To do: Locate every line in the records below that contains the word "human", and copy each one.

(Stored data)

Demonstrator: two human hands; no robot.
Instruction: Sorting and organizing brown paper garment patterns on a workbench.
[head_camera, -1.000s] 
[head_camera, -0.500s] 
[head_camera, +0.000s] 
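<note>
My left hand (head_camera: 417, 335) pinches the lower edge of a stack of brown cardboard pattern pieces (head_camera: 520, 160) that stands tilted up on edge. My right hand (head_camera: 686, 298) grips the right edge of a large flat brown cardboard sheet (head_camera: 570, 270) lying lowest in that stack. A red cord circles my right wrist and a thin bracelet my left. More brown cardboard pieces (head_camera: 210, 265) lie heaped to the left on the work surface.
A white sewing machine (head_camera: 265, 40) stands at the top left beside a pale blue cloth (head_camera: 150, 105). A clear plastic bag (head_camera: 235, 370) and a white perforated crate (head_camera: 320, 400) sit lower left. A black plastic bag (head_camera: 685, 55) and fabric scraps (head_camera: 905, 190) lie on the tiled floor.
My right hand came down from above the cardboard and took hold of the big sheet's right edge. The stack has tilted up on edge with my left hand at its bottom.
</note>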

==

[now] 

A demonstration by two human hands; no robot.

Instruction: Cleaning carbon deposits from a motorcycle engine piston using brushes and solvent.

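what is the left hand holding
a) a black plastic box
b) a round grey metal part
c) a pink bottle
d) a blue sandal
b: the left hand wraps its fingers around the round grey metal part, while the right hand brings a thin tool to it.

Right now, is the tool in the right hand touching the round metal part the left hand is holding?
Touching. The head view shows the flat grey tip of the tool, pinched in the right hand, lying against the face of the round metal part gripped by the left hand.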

Response:
Demonstrator: two human hands; no robot.
A demonstration by two human hands; no robot.

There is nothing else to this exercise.